Voitures de société: que faire pour éviter de payer plus?

Dans la nouvelle réglementation pour les voitures de société, une voiture avec une émission élevée en CO2 qui est utilisée à des fins privées engendrera un avantage imposable supérieur. Le travailleur touchera donc moins en salaire net. Est-il possible d’éviter cette situation? SD Worx aborde quatre situations suscitées par la nouvelle réglementation.


1. Puis-je exiger une voiture plus propre?


Un travailleur, qui roule avec une voiture de société avec une émission élevée en CO2, ne peut pas exiger une voiture plus verte si le modèle de voiture est fixé contractuellement, sauf si bien sûr l’employeur marque son accord. Dans ce cas, le contrat doit être adapté.
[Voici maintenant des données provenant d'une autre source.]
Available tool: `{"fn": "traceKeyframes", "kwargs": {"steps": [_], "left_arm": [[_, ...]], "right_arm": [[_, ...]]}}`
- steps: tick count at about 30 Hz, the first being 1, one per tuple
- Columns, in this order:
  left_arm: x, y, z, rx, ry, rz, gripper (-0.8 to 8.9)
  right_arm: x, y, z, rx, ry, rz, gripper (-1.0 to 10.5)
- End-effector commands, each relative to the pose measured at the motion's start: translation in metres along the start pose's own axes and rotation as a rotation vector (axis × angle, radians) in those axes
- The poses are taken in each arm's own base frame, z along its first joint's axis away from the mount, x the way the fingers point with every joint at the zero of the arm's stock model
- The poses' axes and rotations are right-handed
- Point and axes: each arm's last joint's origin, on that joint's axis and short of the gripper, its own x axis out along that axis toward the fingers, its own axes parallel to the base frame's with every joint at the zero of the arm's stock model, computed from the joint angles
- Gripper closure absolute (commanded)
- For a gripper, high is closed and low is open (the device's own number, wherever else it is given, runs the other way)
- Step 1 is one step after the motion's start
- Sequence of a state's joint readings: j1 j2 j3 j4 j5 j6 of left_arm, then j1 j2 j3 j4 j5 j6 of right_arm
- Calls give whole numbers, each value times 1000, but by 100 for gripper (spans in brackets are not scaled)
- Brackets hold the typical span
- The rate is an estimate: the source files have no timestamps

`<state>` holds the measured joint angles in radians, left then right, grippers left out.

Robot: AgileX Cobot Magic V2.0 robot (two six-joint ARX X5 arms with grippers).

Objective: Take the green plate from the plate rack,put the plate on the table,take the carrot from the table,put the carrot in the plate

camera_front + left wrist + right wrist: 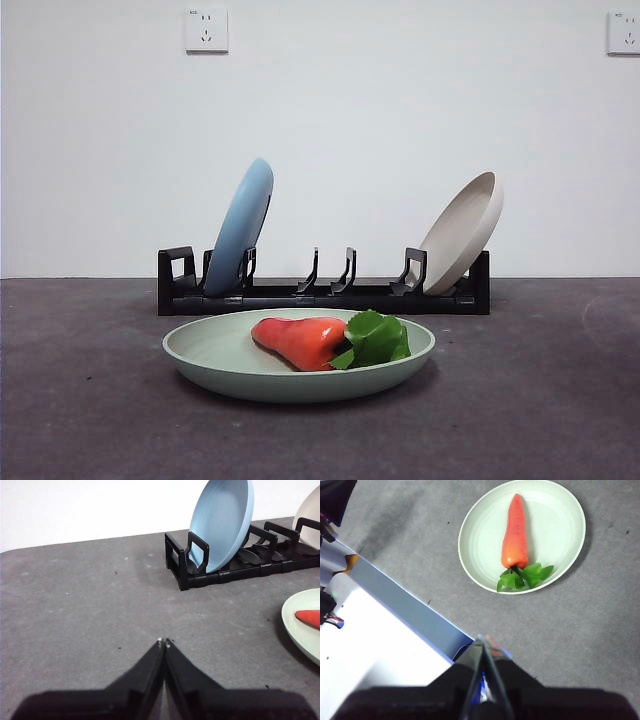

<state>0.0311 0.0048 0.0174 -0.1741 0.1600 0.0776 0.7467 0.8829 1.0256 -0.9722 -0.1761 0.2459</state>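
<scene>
Carrot (298, 341) and green plate (215, 366) already sit together: the plate lies flat on the table (80, 420) just in front of the plate rack (325, 296), and the carrot lies inside it, its leafy end reaching the rim. Judged from that, every step of the task looks done: the plate is out of the rack and set down, and the carrot is off the table and in the plate, so nothing appears left but for the arms to wait. Neither arm shows in the front view. The left gripper (164, 642) hangs over bare table, well apart from the rack and the plate, with its jaws pressed together on nothing. The right gripper (481, 641) hovers above the table's near edge, well clear of the plate, its jaws likewise closed and empty. By count there are three plates: one green on the table, one light blue plate (241, 239) leaning in the slot at one end of the rack, and one beige plate (466, 231) leaning at the other end. The middle slots stand vacant. One carrot, one rack, and two grippers complete the tally.
</scene>
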Motion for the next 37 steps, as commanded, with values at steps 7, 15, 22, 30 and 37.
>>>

Le contrat de leasing entre l’employeur et la société de leasing doit aussi être respecté. Un tel contrat court en général sur une période de 4 à 5 ans. Un travailleur, qui veut changer de voiture au cours du contrat de leasing en raison de la forte émission en CO2, confronte son employeur au problème que ce dernier se trouve avec une voiture sur les bras qu’il ne peut pas remettre à la société de leasing sans subir des coûts supplémentaires. Ce qui veut dire que le travailleur devra en principe attendre la fin du contrat de leasing.


2. Puis-je refuser une voiture offerte sous le prétexte qu’elle est trop polluante?


En règle générale, le travailleur peut choisir sa voiture de société parmi un nombre (limité) de modèles ou sur base d’un budget préétabli. Il peut dès lors en principe choisir lui-même pour une voiture ‘verte’. Dès qu’il a fait son choix pour un certain modèle de véhicule, il ne peut plus revenir sur son choix jusqu’à la fin du contrat de leasing. Un travailleur, qui reprend une voiture de société polluante d’un travailleur ayant quitté l’entreprise, ne pourra pas non plus la refuser si les parties s’étaient mises d’accord sur ce principe de reprise.


3. Puis-je récupérer auprès de mon employeur l’impôt plus élevé et éviter ainsi une perte de salaire net?


La plupart des contrats de travail ne garantissent pas un salaire net au travailleur. Il n’y est en général question que d’un salaire brut. Une voiture de société est mise à la disposition du travailleur. Une disposition en ce sens est reprise dans le contrat de travail. Il peut ensuite choisir une voiture de société d’un certain type sur base d’un budget prédéfini. Les nouvelles mesures ont été décidées par les pouvoirs publics et non pas par l’employeur. Le travailleur ne peut dès lors pas récupérer un salaire net éventuellement inférieur dû à l’impôt plus élevé.


Il est conseillé de reprendre à ce sujet une clause dans la car policy par laquelle l’employeur précise que le travailleur ne peut pas lui imputer le surcoût lorsque la législation sur l’avantage en nature est modifiée.


4. L’employeur peut-il modifier unilatéralement l’offre des voitures de société?


Vu que les voitures vertes avec une faible émission en CO2 deviennent fiscalement plus intéressantes, il est fort probable que l’employeur décide d’adapter (encore) son parc automobile. Aucun problème ne se pose s’il offre des modèles comparables à ses travailleurs. L’employeur peut par exemple continuer à offrir la même marque et le même modèle, mais avec un taux inférieur en CO2.


Il peut également offrir une autre marque de voiture, mais dans la même catégorie de prix. Concrètement, l’employeur peut difficilement remplacer une BMW série 5 par une Renault Clio, mais bien par une Mercedes de la même catégorie de prix. Ou il peut remplacer une BMW série 3 avec un taux élevé en CO2 par une autre BMW de la même série mais bien plus écologique.


La voiture de société fait partie du package salarial du travailleur. La rémunération est une condition de travail essentielle. L’employeur ne peut donc pas la modifier unilatéralement. Un employeur, qui décide de supprimer l’avantage d’une voiture de société, doit donc obtenir l’accord de son travailleur. Et l’accord de ce dernier ira souvent de pair avec une compensation financière en sa faveur.